Below are the records; pull every line that includes "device".

» RECORDED DATA
++++++++

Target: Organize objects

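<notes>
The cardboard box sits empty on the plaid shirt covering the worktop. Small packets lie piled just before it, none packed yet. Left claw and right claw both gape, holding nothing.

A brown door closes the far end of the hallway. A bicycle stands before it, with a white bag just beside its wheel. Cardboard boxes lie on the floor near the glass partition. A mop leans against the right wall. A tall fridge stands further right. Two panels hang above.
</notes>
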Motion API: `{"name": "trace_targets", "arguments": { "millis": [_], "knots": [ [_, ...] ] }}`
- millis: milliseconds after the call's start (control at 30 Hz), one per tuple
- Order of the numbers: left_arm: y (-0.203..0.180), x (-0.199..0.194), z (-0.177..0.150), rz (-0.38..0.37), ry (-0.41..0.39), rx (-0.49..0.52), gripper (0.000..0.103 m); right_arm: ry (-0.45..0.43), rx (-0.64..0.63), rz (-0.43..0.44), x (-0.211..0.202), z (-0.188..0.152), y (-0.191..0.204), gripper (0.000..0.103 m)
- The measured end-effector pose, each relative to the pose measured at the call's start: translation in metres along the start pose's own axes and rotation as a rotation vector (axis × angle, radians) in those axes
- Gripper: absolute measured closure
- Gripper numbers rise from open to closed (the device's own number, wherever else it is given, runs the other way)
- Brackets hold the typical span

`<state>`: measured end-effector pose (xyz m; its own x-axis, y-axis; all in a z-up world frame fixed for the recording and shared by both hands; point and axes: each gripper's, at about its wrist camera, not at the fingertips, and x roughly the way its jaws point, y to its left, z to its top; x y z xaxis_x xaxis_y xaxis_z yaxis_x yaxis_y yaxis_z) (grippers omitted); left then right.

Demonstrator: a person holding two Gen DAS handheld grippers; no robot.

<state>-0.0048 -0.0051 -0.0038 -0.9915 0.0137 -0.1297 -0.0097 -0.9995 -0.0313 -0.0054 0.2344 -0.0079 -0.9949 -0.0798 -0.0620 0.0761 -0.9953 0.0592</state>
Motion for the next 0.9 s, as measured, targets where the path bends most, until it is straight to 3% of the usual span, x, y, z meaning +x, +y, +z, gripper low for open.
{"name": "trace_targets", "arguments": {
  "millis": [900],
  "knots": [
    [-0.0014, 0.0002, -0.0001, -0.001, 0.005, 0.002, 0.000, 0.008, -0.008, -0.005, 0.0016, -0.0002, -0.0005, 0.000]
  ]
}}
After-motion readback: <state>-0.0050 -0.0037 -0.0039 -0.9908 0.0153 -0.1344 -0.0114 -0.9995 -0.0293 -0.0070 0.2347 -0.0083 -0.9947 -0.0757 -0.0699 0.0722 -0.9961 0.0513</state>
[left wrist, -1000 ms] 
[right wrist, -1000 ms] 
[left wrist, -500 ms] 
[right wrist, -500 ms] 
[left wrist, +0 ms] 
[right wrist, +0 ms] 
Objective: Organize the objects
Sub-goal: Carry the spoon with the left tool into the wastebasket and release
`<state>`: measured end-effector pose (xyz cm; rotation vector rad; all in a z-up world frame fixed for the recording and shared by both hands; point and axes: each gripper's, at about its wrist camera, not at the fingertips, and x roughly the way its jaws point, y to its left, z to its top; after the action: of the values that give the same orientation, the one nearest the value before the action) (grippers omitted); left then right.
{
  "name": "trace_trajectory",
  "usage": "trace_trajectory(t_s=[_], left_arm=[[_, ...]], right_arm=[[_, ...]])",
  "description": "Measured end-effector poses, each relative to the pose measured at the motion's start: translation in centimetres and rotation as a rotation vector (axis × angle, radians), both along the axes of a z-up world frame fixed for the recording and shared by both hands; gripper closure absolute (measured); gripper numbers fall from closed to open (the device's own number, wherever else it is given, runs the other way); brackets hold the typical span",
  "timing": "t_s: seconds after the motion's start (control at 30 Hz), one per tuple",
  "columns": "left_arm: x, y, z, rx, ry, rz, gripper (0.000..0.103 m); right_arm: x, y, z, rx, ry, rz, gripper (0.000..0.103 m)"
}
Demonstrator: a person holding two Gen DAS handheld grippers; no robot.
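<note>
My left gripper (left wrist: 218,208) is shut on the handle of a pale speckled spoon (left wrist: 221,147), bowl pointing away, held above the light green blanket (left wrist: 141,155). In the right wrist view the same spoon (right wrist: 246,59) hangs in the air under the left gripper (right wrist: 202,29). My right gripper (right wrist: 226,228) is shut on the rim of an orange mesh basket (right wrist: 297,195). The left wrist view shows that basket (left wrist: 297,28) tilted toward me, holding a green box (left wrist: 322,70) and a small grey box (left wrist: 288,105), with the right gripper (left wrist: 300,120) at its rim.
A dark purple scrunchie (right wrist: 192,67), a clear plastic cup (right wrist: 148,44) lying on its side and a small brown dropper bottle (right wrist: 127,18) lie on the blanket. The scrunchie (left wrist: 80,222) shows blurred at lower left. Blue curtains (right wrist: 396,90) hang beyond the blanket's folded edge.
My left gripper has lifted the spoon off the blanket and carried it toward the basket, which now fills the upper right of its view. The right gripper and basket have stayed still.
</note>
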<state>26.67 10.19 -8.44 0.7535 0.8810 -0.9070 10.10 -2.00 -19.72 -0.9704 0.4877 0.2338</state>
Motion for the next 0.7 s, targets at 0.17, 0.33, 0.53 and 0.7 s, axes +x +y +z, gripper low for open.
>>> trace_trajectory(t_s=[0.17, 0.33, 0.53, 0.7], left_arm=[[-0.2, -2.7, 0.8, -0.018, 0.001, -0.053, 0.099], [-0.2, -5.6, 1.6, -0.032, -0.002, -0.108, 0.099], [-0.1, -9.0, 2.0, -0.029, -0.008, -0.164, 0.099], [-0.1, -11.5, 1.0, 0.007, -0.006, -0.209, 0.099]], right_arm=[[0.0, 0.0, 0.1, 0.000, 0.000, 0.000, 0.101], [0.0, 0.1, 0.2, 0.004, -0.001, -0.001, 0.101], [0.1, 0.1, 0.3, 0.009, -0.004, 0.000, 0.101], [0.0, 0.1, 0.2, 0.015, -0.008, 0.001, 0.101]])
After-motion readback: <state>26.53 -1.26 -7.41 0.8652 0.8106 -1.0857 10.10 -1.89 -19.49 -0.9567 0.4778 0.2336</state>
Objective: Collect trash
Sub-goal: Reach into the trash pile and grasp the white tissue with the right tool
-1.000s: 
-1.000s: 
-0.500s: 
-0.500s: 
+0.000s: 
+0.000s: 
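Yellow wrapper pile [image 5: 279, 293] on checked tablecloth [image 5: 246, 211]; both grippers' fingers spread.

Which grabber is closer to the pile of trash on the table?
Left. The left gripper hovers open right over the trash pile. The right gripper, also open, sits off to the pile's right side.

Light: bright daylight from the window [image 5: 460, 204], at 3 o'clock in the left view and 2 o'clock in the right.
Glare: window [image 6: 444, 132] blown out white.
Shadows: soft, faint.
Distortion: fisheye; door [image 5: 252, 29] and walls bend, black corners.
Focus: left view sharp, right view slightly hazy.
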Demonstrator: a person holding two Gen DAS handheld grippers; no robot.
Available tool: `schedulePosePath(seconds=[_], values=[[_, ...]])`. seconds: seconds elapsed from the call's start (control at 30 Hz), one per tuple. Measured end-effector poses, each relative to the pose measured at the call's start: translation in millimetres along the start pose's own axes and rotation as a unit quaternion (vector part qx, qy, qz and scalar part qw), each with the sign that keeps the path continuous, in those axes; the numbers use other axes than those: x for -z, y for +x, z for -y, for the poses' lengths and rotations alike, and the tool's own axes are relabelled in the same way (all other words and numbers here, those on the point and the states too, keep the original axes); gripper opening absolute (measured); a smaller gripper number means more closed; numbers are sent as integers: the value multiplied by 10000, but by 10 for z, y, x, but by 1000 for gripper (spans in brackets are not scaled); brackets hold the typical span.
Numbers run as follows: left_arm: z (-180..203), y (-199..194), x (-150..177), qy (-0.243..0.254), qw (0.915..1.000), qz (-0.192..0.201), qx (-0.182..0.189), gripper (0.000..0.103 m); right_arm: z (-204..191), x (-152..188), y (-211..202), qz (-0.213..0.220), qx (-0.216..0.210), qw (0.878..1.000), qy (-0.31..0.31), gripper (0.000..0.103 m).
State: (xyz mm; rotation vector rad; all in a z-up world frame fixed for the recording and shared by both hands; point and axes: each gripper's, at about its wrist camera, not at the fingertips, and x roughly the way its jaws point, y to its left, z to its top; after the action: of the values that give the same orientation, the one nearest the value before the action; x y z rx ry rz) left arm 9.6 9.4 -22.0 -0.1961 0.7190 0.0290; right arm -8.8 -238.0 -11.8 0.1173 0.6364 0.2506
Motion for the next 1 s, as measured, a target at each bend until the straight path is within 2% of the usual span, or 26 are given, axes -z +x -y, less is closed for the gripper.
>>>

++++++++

» ANSWER TO THIS EXERCISE
- Gripper numbers rise from open to closed (the device's own number, wherever else it is given, runs the other way)
  "description": "Measured end-effector poses, each relative to the pose measured at the motion's start: translation in centimetres and rotation as a rotation vector (axis × angle, radians), both along the axes of a z-up world frame fixed for the recording and shared by both hands; gripper closure absolute (measured); gripper numbers fall from closed to open (the device's own number, wherever else it is given, runs the other way); brackets hold the typical span",

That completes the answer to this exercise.